- **Task requirements**
Pictures stay out of the answer, but every line of the material must be restated exactly.

- **Data shown**
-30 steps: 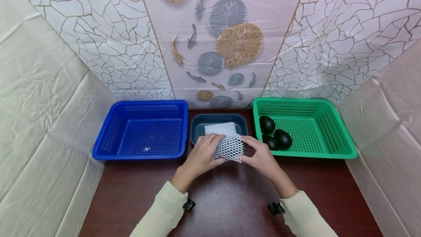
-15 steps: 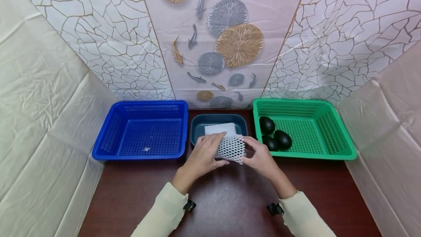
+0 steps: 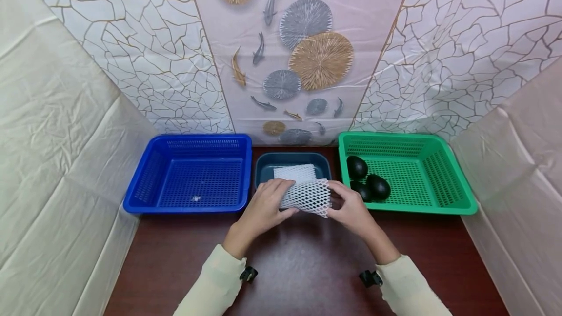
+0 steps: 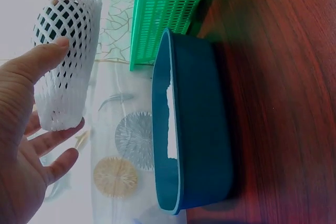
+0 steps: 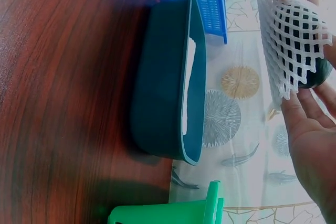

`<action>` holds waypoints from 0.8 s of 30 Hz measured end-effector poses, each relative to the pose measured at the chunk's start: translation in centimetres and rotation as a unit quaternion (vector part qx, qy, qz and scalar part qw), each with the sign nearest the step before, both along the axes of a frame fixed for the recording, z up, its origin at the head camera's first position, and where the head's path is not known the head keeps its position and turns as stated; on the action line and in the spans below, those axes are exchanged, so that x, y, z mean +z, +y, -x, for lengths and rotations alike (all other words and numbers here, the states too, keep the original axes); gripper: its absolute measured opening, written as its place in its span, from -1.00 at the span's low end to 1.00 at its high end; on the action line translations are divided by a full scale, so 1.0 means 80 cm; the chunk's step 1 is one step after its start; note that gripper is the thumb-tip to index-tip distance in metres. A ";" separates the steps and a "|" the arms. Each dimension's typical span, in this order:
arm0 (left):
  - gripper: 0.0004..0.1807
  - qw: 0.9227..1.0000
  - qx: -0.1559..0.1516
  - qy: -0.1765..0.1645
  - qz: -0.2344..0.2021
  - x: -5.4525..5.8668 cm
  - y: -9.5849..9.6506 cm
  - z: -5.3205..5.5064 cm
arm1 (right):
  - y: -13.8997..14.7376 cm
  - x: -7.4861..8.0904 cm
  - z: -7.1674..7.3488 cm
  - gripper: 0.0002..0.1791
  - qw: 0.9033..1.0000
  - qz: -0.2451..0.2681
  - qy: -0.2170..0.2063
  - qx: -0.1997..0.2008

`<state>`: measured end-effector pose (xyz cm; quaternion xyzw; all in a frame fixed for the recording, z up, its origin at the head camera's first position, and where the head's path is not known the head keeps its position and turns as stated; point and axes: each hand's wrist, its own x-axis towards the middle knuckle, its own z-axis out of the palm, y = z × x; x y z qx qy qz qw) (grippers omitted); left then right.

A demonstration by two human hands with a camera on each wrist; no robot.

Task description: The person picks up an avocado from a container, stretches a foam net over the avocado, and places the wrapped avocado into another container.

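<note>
On the left, the dark red table runs up to a pale cloth wall; its wood grain spreads broadly across the near side, crossed by two pale sleeves, to another cloth wall on the right.

Above the table, just in front of the far edge's middle, the white foam net is held up sideways. Its narrower, bunched end is gripped by the left hand, thumb pressed on the mesh. It swells rightward round a dark oval, glossy and partly bare at the zigzag mouth. There the right hand grasps the rim between thumb and fingers; whether it also grips the oval, I can't tell.

Along the far edge, a blue basket fills the left corner, a white scrap on its floor. Next comes a teal tray of flat white netting, partly blocked by the hands. At right, a green basket carries three black ovals against its left wall.
</note>
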<state>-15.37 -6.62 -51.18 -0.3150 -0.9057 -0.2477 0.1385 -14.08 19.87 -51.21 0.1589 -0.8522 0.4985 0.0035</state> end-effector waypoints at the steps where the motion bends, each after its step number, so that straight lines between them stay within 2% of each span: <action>1: -0.26 1.000 -0.001 0.001 -0.002 0.000 0.001 0.000 | 0.000 0.000 0.000 -0.30 1.000 0.002 -0.002 0.000; 9: -0.25 1.000 -0.005 0.013 0.014 0.003 0.006 -0.001 | -0.004 0.002 0.000 -0.29 1.000 0.001 -0.008 -0.004; 18: -0.19 1.000 0.000 0.003 0.029 0.006 0.009 -0.003 | -0.009 0.004 -0.001 -0.31 1.000 0.008 -0.005 0.001; 24: -0.03 0.999 -0.005 0.009 0.045 0.009 0.012 -0.002 | -0.010 0.000 0.000 -0.34 1.000 0.018 0.003 0.013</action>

- **Exercise answer**
-30 steps: 
-15 steps: 
+0 steps: 
+0 steps: 
+0 steps: 

`<action>` holds waypoints from 0.8 s of 30 Hz measured end-effector poses, each relative to the pose measured at the chunk's start: translation in centimetres and rotation as a unit quaternion (vector part qx, qy, qz and scalar part qw), each with the sign nearest the step before, both along the axes of a frame fixed for the recording, z up, its origin at the head camera's first position, and where the head's path is not known the head keeps its position and turns as stated; on the action line and in the spans below, those axes are exchanged, so that x, y, z mean +z, +y, -x, for lengths and rotations alike (all other words and numbers here, the states too, keep the original axes); gripper: its absolute measured opening, written as its place in its span, from -1.00 at the span's low end to 1.00 at its high end; on the action line translations are divided by a full scale, so 1.0 means 80 cm; the chunk's step 1 is one step after its start; note that gripper is the thumb-tip to index-tip distance in metres. A ";" separates the steps and a "|" the arms. Each dimension's typical span, in this order:
arm0 (left):
  - gripper: 0.0004..0.1807
  - qw: 0.9227..1.0000
  - qx: -0.1559..0.1516
  - qy: -0.1765..0.1645
  - qz: -0.2344..0.2021
  - x: -5.4525..5.8668 cm
  - y: -9.5849..9.6506 cm
  - z: -5.3205..5.5064 cm
arm1 (right):
  - y: -13.8997..14.7376 cm
  - x: -7.4861..8.0904 cm
  - z: -7.1674..7.3488 cm
  - gripper: 0.0002..0.1791
  - qw: 0.9033..1.0000
  - qz: -0.2451..0.2681
  - qy: -0.2170..0.2063
  - qx: -0.1997..0.2008

`<state>`: measured end-effector pose (xyz cm; quaternion xyzw; all in a frame fixed for the recording, z up, its origin at the head camera's first position, and where the head's path is not known the head keeps its position and turns as stated; point and axes: each hand's wrist, its own x-axis towards the middle knuckle, its own z-axis out of the palm, y = z × x; x y z qx qy qz qw) (grippers omitted); left then right.

A demonstration by two human hands with a camera on each wrist; no robot.

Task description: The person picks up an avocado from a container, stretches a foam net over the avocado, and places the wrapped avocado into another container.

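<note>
On the left, the dark red table runs up to a pale cloth wall; its wood grain spreads broadly across the near side, crossed by two pale sleeves, to another cloth wall on the right.

Above the table, just in front of the far edge's middle, the white foam net is held up sideways. Its narrower, bunched end is gripped by the left hand, thumb pressed on the mesh. It swells rightward round a dark oval, glossy and partly bare at the zigzag mouth. There the right hand grasps the rim between thumb and fingers; whether it also grips the oval, I can't tell.

Along the far edge, a blue basket fills the left corner, a white scrap on its floor. Next comes a teal tray of flat white netting, partly blocked by the hands. At right, a green basket carries three black ovals against its left wall.
</note>
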<state>-15.37 -6.62 -51.18 -0.3150 -0.9057 -0.2477 0.1385 -14.08 19.87 -51.21 0.1589 -0.8522 0.4985 0.0035</state> end-effector waypoints at the steps where the motion bends, each after its step number, so that straight lines between them stay within 2% of each span: <action>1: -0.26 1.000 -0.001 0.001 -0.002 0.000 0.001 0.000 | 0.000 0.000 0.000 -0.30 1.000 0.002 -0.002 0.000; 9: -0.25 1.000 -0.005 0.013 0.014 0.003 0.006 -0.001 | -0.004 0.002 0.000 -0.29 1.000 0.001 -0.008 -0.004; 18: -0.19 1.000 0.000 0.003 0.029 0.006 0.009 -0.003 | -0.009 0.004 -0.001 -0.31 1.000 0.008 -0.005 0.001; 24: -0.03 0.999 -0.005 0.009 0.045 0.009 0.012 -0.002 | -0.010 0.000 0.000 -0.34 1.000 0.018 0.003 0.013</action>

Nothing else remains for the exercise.